→ **The data**
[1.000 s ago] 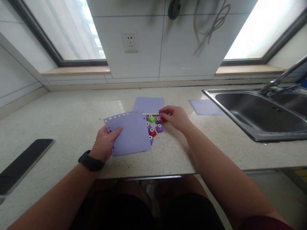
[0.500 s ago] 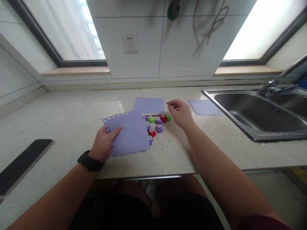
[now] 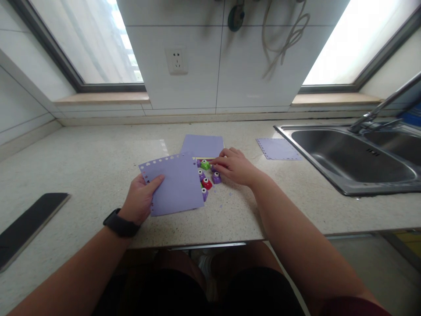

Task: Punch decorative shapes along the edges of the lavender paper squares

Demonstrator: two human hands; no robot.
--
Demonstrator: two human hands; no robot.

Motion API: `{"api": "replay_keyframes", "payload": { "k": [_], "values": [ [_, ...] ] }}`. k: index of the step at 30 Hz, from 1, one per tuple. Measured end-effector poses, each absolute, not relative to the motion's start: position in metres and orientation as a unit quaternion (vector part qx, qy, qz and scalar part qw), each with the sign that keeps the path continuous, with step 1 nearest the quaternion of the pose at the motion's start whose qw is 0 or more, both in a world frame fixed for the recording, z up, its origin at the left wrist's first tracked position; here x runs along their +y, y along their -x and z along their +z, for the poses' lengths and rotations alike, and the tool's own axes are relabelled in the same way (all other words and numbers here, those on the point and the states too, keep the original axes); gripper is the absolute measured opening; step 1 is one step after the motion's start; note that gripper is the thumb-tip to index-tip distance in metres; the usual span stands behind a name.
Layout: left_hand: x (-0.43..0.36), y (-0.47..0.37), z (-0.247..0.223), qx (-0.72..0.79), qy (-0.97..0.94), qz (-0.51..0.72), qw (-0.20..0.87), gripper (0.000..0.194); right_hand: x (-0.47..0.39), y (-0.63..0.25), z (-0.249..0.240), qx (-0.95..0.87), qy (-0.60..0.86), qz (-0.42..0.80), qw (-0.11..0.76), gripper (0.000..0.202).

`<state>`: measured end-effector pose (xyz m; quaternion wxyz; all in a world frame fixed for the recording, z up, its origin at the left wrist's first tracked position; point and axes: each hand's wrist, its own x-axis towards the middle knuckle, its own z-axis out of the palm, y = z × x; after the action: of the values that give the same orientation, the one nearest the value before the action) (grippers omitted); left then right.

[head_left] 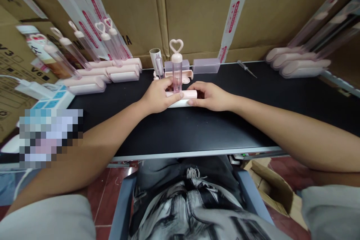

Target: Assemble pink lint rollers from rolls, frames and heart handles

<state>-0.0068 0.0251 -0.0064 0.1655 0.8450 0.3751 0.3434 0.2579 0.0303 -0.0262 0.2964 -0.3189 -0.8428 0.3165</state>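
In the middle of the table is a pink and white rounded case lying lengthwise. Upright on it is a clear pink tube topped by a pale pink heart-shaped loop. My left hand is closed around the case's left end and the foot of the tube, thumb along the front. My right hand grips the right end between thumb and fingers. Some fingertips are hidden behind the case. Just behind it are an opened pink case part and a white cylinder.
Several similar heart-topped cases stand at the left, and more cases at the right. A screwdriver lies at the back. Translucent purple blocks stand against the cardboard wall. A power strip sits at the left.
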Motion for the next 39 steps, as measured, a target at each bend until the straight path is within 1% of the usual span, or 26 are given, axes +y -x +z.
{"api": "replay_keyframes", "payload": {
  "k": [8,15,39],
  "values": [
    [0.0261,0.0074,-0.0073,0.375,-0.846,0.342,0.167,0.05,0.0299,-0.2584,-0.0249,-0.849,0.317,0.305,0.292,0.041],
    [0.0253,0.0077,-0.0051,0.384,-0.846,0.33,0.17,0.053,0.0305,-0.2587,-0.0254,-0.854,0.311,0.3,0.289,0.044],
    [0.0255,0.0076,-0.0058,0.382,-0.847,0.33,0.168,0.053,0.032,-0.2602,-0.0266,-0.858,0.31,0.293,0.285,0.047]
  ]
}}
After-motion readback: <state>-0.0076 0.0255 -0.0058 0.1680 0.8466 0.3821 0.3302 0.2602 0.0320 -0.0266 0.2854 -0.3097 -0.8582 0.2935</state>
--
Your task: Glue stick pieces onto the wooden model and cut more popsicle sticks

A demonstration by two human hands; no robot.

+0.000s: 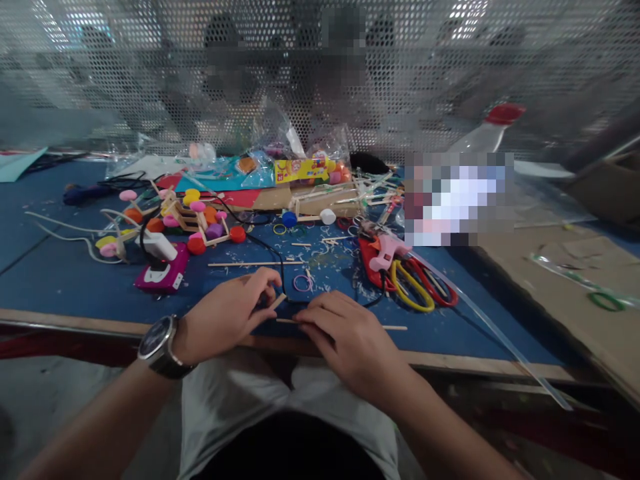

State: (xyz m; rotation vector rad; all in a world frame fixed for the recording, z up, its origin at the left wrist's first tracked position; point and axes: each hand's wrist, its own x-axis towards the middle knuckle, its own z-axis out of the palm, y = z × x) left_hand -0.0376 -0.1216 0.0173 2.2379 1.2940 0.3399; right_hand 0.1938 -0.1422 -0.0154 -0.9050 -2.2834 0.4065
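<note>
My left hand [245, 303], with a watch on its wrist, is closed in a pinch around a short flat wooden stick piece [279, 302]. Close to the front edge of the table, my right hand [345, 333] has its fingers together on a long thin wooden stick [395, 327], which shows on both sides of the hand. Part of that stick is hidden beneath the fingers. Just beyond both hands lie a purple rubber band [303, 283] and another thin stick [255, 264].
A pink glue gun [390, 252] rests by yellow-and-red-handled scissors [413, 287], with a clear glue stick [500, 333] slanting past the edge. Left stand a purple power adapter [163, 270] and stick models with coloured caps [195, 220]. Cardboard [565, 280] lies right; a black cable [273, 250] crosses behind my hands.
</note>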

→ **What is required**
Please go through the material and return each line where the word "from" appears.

→ **Task output**
Motion API: `{"api": "replay_keyframes", "payload": { "k": [_], "values": [ [_, ...] ] }}`. k: index of the step at 30 Hz, from 1, one per tuple. Measured end-effector poses, each absolute, not relative to the motion's start: position in metres and orientation as a unit quaternion (vector part qx, qy, qz and scalar part qw), each with the sign that keeps the path continuous, with step 1 nearest the quaternion of the pose at the motion's start whose qw is 0 or more, both in a world frame fixed for the recording, z up, its origin at the left wrist's first tracked position; here x runs along their +y, y along their -x and z along their +z, for the poses' lengths and rotations alike, and the tool's own axes are relabelled in the same way (all other words and numbers here, those on the point and the states too, keep the original axes); gripper is the absolute measured opening; step 1 is one step after the motion's start; note that gripper is the thumb-tip to index-tip distance in metres; the usual span stands behind a name.
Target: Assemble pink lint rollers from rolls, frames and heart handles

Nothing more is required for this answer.